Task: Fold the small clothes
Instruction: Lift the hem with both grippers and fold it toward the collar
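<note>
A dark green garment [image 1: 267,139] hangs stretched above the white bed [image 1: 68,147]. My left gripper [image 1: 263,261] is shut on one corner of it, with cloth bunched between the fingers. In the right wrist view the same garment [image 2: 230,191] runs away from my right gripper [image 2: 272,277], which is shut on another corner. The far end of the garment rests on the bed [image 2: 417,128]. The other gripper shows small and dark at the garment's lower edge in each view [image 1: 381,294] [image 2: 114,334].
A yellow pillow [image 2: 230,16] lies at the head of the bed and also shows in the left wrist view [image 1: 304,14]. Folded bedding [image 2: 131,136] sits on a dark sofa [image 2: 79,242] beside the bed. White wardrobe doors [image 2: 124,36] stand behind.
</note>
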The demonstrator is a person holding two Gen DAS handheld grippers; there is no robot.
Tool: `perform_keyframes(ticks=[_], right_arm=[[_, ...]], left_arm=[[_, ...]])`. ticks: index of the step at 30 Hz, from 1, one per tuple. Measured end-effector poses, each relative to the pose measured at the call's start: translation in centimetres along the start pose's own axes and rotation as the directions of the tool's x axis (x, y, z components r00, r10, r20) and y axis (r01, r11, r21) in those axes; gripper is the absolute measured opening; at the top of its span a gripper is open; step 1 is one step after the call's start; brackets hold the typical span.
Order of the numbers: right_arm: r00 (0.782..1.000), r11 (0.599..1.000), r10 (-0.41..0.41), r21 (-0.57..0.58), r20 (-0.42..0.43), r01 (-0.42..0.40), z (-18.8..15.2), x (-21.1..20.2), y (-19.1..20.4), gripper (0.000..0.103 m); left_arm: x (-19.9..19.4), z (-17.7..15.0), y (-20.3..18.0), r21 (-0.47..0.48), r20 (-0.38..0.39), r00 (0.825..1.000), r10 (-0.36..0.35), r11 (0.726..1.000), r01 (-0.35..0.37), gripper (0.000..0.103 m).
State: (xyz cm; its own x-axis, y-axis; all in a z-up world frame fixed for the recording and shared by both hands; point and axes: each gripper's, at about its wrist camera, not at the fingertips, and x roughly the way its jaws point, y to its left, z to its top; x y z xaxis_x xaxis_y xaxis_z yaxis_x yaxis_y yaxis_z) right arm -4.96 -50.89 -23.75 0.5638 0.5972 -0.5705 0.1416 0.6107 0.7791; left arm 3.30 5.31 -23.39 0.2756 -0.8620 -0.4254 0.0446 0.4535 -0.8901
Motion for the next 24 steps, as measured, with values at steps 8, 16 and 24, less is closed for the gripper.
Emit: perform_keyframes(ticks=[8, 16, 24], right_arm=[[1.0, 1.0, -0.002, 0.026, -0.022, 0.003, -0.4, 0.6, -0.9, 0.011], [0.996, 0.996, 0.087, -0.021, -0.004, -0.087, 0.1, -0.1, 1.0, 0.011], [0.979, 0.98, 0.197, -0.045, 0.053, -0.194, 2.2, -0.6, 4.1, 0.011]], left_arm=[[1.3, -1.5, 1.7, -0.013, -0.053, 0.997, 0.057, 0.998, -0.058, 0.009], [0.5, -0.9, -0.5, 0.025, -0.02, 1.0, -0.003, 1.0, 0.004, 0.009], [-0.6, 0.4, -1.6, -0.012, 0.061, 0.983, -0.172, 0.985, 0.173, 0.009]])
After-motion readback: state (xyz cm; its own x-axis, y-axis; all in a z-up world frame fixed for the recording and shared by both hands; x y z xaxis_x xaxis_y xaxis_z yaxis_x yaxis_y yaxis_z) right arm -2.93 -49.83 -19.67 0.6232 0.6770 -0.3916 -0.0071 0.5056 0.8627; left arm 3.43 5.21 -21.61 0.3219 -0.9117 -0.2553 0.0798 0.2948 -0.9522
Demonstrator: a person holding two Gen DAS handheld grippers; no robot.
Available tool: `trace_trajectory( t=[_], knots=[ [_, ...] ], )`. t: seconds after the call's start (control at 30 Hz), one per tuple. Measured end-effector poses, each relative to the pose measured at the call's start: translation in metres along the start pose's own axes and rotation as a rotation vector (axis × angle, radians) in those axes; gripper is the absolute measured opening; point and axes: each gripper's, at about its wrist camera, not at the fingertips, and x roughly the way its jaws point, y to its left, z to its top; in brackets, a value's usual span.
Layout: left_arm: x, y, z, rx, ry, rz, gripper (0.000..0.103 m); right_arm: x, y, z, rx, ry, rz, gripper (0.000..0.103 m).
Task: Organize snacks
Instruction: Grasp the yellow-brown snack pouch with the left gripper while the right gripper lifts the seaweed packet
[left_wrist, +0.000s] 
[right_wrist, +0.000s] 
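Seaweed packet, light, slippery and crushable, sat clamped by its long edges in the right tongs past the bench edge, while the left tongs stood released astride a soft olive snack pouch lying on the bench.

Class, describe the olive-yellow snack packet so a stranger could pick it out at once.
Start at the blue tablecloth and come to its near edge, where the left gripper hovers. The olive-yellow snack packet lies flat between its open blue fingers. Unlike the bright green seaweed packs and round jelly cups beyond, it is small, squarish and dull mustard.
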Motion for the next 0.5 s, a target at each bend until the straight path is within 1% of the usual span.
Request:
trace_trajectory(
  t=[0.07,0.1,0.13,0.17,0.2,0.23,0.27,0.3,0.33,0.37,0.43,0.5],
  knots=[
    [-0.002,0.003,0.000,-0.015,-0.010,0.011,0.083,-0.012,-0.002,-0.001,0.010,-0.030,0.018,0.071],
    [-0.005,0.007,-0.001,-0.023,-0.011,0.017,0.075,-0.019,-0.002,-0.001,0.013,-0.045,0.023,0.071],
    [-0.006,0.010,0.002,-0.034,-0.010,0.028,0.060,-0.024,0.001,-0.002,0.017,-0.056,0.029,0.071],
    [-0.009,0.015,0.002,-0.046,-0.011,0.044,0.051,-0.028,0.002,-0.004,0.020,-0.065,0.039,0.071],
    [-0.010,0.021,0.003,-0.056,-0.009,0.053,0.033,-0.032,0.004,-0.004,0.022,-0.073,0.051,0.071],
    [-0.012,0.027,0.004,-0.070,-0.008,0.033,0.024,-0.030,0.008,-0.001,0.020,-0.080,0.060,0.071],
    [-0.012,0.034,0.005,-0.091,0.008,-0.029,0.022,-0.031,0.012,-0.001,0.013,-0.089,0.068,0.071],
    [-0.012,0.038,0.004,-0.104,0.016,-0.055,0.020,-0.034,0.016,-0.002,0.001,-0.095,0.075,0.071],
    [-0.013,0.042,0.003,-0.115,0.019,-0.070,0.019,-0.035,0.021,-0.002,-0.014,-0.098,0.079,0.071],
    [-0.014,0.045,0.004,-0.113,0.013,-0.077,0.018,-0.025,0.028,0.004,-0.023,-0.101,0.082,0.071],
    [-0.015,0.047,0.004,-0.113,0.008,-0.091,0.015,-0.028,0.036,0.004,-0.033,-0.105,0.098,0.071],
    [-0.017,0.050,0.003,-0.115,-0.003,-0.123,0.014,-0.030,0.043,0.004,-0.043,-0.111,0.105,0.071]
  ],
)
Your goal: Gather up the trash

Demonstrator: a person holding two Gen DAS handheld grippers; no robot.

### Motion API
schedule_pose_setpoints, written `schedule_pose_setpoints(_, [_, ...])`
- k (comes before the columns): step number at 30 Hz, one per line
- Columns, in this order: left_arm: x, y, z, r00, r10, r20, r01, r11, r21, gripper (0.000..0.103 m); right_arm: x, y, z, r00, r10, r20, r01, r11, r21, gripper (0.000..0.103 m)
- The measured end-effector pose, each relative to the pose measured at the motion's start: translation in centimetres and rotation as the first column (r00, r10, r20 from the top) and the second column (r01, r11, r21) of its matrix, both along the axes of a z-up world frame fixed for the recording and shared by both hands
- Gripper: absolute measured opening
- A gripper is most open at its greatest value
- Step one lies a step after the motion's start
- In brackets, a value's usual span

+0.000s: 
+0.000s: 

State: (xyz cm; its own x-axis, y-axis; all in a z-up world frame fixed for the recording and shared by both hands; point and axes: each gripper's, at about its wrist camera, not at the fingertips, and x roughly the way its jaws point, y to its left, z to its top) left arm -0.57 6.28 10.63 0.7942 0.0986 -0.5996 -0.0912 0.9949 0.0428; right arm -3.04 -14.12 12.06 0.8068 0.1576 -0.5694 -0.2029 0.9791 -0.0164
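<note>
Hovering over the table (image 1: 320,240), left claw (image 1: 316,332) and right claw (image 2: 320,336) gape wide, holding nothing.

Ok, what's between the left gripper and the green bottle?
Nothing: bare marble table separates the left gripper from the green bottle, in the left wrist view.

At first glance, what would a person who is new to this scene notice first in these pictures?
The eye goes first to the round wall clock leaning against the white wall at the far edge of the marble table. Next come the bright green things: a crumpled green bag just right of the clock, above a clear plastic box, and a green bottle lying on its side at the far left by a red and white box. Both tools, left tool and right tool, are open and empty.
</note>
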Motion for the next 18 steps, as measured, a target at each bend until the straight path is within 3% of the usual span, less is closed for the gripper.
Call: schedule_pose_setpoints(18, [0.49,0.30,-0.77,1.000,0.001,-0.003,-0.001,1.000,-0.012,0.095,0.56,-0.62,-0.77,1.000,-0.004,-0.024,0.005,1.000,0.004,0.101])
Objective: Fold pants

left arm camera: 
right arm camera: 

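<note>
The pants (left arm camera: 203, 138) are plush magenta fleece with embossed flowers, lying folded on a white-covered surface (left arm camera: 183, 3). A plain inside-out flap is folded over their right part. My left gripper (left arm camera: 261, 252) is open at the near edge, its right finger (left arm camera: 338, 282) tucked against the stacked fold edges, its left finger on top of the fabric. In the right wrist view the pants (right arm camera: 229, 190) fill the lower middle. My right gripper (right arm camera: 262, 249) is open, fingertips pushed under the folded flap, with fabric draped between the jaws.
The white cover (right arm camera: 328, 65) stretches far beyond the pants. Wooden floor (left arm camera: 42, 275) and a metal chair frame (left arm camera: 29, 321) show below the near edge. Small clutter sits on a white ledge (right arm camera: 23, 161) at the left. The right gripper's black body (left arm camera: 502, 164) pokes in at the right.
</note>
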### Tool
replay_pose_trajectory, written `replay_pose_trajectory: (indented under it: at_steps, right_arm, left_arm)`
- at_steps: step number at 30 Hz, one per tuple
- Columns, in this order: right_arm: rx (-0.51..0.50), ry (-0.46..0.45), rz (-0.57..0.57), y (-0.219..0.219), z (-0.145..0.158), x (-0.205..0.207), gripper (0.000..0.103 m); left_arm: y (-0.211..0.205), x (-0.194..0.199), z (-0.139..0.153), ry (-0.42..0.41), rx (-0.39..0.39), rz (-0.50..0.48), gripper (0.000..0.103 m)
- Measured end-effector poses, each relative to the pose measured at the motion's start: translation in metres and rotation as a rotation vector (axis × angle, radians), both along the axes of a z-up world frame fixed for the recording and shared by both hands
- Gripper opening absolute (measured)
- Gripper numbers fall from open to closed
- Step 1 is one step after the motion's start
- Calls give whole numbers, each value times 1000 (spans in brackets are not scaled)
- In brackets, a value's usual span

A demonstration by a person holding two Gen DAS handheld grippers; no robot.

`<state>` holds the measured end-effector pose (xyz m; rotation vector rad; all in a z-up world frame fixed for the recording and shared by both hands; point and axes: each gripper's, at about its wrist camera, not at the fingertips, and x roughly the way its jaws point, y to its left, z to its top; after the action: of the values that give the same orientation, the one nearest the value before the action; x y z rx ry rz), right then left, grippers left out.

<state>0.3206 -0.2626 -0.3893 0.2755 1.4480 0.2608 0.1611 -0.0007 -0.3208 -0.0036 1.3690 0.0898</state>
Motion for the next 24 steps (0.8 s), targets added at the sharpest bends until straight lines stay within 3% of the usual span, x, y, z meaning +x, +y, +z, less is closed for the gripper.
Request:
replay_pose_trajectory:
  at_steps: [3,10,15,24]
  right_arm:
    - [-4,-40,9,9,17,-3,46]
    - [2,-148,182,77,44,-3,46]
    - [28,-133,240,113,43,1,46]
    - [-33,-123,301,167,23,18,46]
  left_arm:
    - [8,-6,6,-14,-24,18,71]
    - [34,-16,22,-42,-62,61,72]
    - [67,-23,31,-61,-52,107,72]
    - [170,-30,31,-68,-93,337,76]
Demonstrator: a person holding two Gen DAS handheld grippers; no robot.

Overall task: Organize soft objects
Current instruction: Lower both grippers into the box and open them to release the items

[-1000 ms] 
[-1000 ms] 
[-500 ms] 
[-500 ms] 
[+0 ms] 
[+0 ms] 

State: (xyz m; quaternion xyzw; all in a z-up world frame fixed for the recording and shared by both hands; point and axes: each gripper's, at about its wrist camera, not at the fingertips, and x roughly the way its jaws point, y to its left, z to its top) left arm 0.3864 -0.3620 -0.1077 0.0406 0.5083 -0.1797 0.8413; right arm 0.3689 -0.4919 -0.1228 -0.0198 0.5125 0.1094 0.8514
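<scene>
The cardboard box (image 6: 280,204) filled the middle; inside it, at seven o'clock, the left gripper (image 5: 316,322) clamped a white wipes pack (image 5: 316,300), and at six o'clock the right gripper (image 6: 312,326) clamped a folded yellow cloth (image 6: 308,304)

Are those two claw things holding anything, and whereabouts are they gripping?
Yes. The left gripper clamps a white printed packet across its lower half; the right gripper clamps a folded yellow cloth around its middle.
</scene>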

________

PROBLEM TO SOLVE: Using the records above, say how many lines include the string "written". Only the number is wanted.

RESPONSE BELOW: 2